Likewise, troubling is the problem of US failures regarding “preventable deaths,” where we stand last among 19 industrialized countries. Some of these problems may be amenable to “behaviour modification” — if you don’t overeat; if you exercise, stop smoking, limit alcohol; if you don’t do drugs, if you discourage single-mother pregnancy and stop shooting each other, many preventable deaths would indeed be prevented.

A touch of politics. Canadians fought their national health care battle a generation ago; they cling across the political spectrum to a “single tier” of health care. For the USA, revised health insurance is a political “third rail,” which badly scorched the Clinton administration at its inception and threatens commensurate damage to the Obama presidency. Elected on a flood tide of “change” against a rip tide of recession, Obama’s administration seeks to resolve multiple issues simultaneously. The list sometimes appears endless: financial restructuring, health care, domestic security, global warming; Iran, Iraq, Israel, Afghanistan, Russia, China, North Korea, and even the location of the 2016 Olympics, where the president’s failure to sway the International Olympic Committee judges illustrated the limitations of rhetoric.

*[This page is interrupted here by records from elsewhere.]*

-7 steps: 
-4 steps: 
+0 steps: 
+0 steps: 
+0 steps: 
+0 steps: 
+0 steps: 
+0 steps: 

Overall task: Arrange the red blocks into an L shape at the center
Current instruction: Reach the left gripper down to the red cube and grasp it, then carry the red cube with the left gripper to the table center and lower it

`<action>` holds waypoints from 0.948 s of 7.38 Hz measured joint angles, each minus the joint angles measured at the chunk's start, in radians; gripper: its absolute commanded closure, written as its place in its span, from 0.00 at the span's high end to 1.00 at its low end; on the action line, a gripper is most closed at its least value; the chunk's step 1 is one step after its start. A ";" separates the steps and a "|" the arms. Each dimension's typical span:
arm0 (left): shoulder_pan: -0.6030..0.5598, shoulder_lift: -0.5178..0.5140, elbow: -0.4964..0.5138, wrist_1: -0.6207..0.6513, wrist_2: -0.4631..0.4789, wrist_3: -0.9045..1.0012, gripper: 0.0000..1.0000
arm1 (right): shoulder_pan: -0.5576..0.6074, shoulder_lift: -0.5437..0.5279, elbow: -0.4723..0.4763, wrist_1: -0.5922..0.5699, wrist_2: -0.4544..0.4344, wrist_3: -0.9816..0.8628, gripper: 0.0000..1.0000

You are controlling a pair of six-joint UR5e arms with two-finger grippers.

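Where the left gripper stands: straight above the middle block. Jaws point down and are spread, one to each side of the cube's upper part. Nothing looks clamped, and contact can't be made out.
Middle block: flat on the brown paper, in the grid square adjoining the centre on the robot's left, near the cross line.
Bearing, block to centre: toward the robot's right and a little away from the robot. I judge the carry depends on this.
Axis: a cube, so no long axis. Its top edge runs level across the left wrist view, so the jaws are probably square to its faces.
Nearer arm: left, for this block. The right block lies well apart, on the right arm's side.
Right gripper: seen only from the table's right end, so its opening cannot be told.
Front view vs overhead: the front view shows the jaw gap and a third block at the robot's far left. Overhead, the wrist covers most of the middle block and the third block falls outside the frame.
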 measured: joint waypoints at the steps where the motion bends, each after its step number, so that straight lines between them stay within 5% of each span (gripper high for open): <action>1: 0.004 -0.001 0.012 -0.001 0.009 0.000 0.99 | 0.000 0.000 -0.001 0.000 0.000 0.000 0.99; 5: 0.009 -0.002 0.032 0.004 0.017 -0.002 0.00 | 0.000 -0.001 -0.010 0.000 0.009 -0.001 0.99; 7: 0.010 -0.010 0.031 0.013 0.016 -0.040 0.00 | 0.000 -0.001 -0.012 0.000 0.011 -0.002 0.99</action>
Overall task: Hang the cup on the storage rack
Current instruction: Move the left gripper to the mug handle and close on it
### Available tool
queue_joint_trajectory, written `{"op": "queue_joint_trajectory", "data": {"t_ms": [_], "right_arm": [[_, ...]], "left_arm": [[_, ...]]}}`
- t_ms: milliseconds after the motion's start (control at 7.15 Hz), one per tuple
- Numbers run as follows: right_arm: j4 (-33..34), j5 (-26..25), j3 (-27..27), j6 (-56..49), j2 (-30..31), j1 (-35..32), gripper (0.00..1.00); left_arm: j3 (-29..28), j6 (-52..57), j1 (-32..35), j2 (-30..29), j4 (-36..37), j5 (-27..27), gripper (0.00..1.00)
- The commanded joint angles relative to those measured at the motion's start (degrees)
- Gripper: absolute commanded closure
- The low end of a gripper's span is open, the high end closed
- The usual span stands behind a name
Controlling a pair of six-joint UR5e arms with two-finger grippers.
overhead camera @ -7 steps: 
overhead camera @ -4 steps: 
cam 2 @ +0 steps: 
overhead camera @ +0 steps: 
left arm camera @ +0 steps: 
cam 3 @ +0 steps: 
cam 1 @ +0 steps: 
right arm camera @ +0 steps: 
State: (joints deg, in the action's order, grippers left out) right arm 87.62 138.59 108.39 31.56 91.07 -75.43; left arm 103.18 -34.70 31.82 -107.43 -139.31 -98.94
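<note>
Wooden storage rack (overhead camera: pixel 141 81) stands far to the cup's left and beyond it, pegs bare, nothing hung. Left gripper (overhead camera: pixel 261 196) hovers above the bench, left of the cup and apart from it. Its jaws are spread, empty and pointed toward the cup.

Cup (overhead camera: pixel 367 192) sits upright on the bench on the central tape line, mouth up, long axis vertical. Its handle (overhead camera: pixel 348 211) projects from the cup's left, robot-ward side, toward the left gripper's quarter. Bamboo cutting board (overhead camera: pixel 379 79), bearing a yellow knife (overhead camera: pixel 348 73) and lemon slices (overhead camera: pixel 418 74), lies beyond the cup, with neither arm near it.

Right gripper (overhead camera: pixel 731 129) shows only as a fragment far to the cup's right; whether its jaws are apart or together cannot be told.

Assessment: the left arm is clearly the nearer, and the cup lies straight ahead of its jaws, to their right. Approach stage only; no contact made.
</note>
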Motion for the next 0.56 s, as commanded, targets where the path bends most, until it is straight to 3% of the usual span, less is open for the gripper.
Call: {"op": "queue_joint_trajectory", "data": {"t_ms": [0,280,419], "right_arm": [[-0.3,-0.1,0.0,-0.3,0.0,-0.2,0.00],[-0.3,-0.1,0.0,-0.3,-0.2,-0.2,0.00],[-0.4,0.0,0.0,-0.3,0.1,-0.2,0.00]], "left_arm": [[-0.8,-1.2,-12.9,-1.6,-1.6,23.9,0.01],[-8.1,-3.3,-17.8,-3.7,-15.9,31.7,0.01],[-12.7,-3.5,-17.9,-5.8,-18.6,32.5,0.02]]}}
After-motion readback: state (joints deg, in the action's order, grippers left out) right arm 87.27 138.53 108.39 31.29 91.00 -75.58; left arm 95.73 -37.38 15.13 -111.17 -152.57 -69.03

In the end, there is one vast pool of alternative funding — the US defence budget. We may be forced to conclude that we can have the world’s best armed forces (at a cost essentially equal to the total of the rest of the world’s national defence budgets) or health care equivalent to current standards extended to the entire population. But we cannot have both. Such a judgment could force a brutal rebalancing of our national priorities, both domestic and foreign.

And nobody is yet ready to address such tradeoffs.